The Olympics: Nationalism within a Global Context
By Gerson Moreno-Riano on Thursday, Feb 25 2010
I confess: I am an avid fan of the Winter Olympics. Since I was a little child, I can remember staying up as late as possible to watch the snow-filled games. Now, as an adult and parent, I continue the tradition with my own kids. I am lax on bedtimes and we all stay up late and watch the games.
This time around, however, I do so with a more sensitive intellectual conscience. Having just co-presented a paper on teaching the American political tradition in a global context, it has been fascinating to watch the Vancouver games and think about nationalism and globalization. For all of the talk about globalization, the Olympics are a great display of how entrenched nationalism still remains. The Olympics really are nothing more than nationalism in a global context.

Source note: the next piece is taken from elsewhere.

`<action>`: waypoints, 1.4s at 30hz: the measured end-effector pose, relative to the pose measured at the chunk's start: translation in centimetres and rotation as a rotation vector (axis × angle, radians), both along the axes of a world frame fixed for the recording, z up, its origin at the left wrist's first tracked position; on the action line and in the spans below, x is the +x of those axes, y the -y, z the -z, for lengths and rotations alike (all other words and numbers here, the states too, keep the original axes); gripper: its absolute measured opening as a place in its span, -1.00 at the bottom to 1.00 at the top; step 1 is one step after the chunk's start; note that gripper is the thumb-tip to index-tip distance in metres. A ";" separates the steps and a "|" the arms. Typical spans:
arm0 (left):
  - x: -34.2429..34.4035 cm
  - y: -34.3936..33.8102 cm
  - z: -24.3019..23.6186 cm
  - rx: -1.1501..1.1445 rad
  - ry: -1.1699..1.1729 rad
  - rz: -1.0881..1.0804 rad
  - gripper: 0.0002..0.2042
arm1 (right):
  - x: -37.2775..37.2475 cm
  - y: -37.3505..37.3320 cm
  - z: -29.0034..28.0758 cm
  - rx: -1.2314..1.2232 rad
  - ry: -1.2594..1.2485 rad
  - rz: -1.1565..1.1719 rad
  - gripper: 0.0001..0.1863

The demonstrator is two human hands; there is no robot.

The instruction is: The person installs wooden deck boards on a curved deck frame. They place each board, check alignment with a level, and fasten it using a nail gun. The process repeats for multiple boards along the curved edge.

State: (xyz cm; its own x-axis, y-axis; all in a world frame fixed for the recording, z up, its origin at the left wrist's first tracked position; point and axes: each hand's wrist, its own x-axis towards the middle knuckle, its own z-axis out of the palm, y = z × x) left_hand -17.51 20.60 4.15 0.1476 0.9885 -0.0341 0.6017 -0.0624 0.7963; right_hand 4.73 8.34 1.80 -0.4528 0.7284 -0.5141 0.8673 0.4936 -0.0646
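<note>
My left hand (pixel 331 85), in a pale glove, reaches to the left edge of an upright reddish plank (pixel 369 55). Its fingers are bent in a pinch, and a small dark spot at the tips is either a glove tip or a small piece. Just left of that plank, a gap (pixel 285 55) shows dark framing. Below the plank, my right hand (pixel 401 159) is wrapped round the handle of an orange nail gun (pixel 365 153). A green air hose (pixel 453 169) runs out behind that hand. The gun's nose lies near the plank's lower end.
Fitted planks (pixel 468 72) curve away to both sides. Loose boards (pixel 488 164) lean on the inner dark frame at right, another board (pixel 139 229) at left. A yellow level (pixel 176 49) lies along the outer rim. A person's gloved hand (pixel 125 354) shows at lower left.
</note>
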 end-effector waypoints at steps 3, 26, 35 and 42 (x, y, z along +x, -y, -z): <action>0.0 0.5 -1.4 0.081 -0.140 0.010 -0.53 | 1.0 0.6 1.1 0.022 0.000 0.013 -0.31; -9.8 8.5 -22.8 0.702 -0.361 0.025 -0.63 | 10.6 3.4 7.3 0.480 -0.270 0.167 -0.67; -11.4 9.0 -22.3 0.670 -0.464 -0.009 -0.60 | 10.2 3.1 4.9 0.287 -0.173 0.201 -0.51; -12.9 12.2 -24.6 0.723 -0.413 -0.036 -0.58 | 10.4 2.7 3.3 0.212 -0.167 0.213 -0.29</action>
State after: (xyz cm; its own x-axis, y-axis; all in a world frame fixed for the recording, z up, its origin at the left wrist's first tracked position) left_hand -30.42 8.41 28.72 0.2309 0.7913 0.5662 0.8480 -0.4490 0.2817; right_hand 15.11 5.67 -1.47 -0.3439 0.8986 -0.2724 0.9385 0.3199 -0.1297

The very essence of the Olympic Games is competition among rivals. Competition implies distinct parties with distinct outcomes. Without such distinct rivals, competition would be difficult if not impossible. While advocates of globalization attempt to ameliorate if not erase national differences, the Olympics are a testimony not only to the existence of national differences and traditions but also to their importance for human life and fulfillment. Globalization as advocated in the academy would sap variety from human life and would destroy great cultures and traditions in the name of political correctness.
While such terms as “global citizen” or “citizen of earth” may be fashionable descriptors, they are morally and emotionally bankrupt approaches to public life. Just watching any of the Olympic medal ceremonies serves as a great reminder that national citizenship, identity and pride deeply matter to human beings.